This will produce a matrix - for each contig (row), it will say what % of the kmers in that contig are in each sample (column)

Then we just look for contigs present only in our cluster (set of columns)

@iqbal-lab
Copy link
Owner Author

Rachel -can I give this to you to try out on Henk's listeria dataset please? Could even test on Jen;s paper I suppose, but I think we have plenty to be going with

@rmcolq
Copy link
Collaborator

rmcolq commented Sep 9, 2015

OK. :)

@rmcolq
Copy link
Collaborator

rmcolq commented Sep 10, 2015

A) Are you suggesting that after making a tree using phyml based on snps in samples, we take these clusters and try to further divide them by indels? Or that we build a tree to separate clusters based just on indels?
Or were you thinking of building a tree using both snps and indels (currently using snp-sites to get phylip file to input to phyml. Snp-sites does snps only.)
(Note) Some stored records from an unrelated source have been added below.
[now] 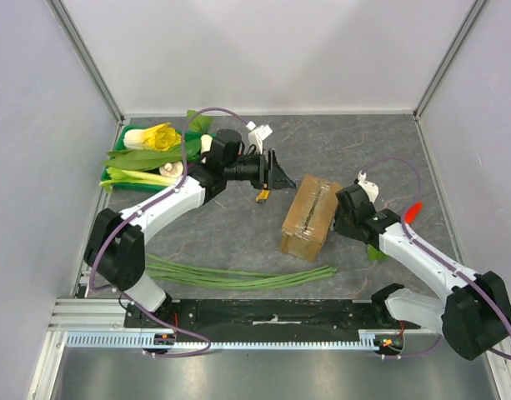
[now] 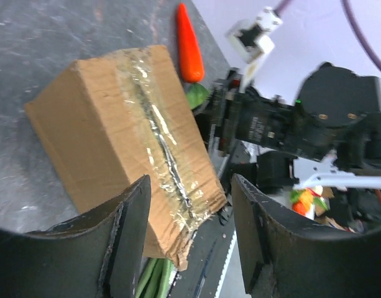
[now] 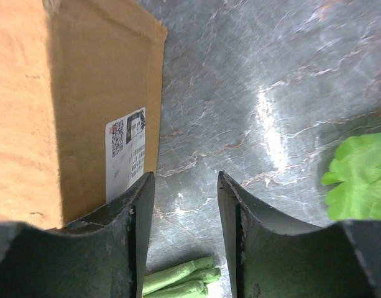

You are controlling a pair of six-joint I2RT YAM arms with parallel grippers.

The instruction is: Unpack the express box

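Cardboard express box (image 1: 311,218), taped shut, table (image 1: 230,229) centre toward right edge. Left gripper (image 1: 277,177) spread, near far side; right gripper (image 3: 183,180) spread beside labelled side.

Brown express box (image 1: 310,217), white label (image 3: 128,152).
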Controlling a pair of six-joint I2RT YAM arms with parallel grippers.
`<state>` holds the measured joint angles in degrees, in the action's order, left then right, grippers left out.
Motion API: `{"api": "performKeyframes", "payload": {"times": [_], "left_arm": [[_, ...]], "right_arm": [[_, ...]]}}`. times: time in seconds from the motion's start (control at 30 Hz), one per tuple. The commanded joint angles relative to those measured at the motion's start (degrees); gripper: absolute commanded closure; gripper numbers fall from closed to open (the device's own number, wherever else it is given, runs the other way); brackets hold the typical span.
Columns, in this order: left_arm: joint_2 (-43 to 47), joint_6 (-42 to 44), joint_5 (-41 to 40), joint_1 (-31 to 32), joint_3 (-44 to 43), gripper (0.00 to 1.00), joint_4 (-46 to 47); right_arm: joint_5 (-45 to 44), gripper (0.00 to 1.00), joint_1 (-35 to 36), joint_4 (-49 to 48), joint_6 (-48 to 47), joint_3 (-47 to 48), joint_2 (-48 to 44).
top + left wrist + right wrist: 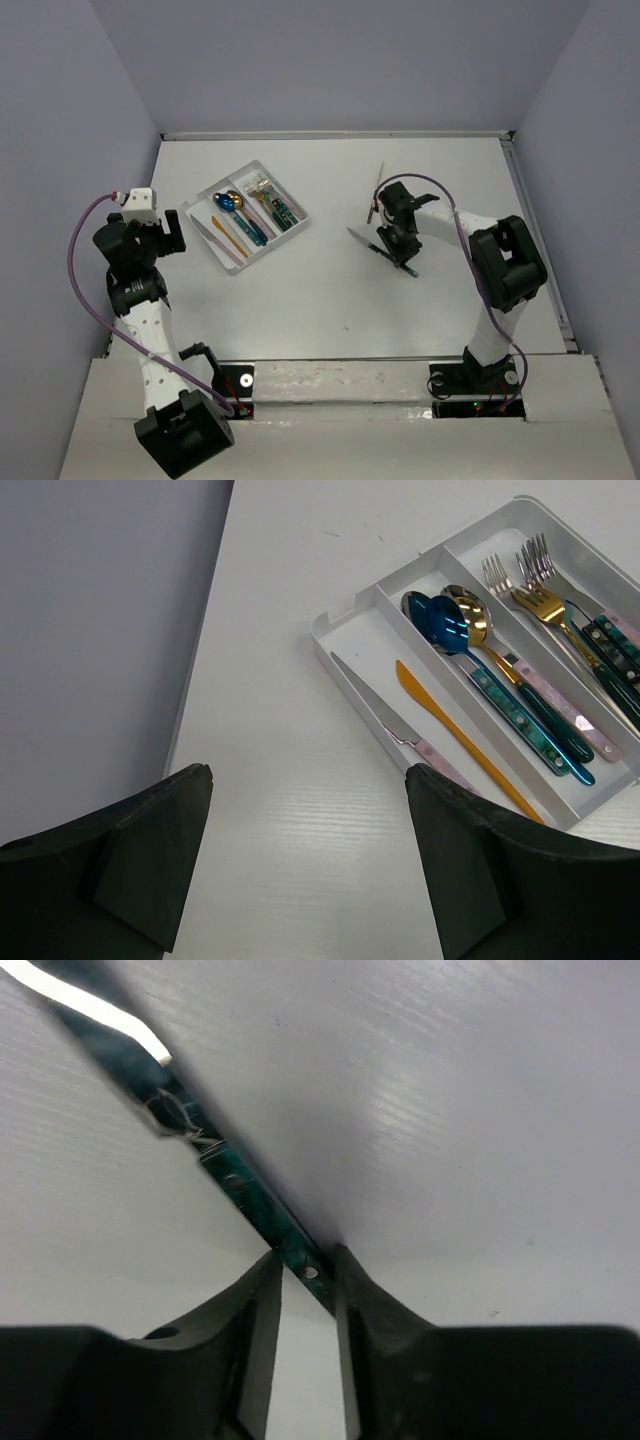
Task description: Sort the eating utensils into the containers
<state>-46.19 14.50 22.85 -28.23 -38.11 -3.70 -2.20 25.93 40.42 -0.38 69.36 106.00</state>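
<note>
A teal-handled knife (360,240) lies on the table right of centre, and my right gripper (398,250) is down on it. In the right wrist view the fingertips press both sides of the knife's handle (230,1180), so the right gripper (305,1260) is shut on it. The clear three-compartment tray (270,247) sits at the back left. It holds a pink-handled knife (400,730), an orange knife (450,730), a blue spoon (445,625), a gold spoon (470,615) and forks (520,575). My left gripper (308,772) hangs open over bare table left of the tray (360,598).
Another slim utensil (377,190) lies on the table just behind the right gripper. The grey side wall (90,630) stands close on the left of the left arm. A raised edge (530,220) runs along the table's right side.
</note>
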Motion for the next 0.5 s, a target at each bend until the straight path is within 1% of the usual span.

Or should I just choose one of these that works?

@iqbal-lab
Copy link
Owner Author

So this all hinges on how you interpret a tree. Usually, people want to interpret a tree in an evolutionary context, and they want branch lengths to be proportional to time. On that basis, they use just SNPs, making the approximation that there is a fixed mutation rate for SNPs. Indels occur by different mechanisms to SNPs and the rate will be different, so they don't include them. On that basis, i don't really want to make a global tree based on both SNPs and indels.
However when looking at clusters, these should differ by very few SNPs (~4), and honestly I was not completely clear in my head how I would compare them. I was initially thinking of seeing whether samples that seem identical (or nearly) can be distinguished by indels or phages. Making a tree of things works for vertically inherited indels, but not for horizontally transferring phages.

@iqbal-lab
Copy link
Owner Author

We could easily experiment by taking the Minnesota clusters and Listeria testset clusters, and looking at (high confidence) indels in those clusters, and phages. Does this all make sense?

@iqbal-lab
Copy link
Owner Author

But I would re-call variants within a cluster with a local reference...

@rmcolq
Copy link
Collaborator

rmcolq commented Sep 10, 2015

I'm still confused. Here is what I think you are suggesting:
Once we have a phyml constructed tree (from SNPs), we 'extract' clusters. Within clusters we want more resolution. This can be done with 1) indels 2) phages. So for each cluster:

  • pick a local reference (my feeling with MASH is that it isn't going to be ideal for this - would there be a problem with just picking one of the samples randomly/the first?)
  • re-call variants within that cluster with that reference (is this the combine_vcfs.pl script in cortex, or an actual run_calls.pl again?)
  • using the new vcf(?) subset just indel type variation and try to spot sub-clusters? (indels)
  • separately do what you suggest above with finding large contigs and making matrix with cortex. Try to spot contigs that appear in some groups in the cluster and not others. (phages?)
  • combine this information?

@iqbal-lab
Copy link
Owner Author

OK, you are close. Here is my corrected version

Once we have a phyml constructed tree (from SNPs), we 'extract' clusters. Within clusters we want more resolution. This can be done with 1) indels 2) phages. So for each cluster: (all right so far)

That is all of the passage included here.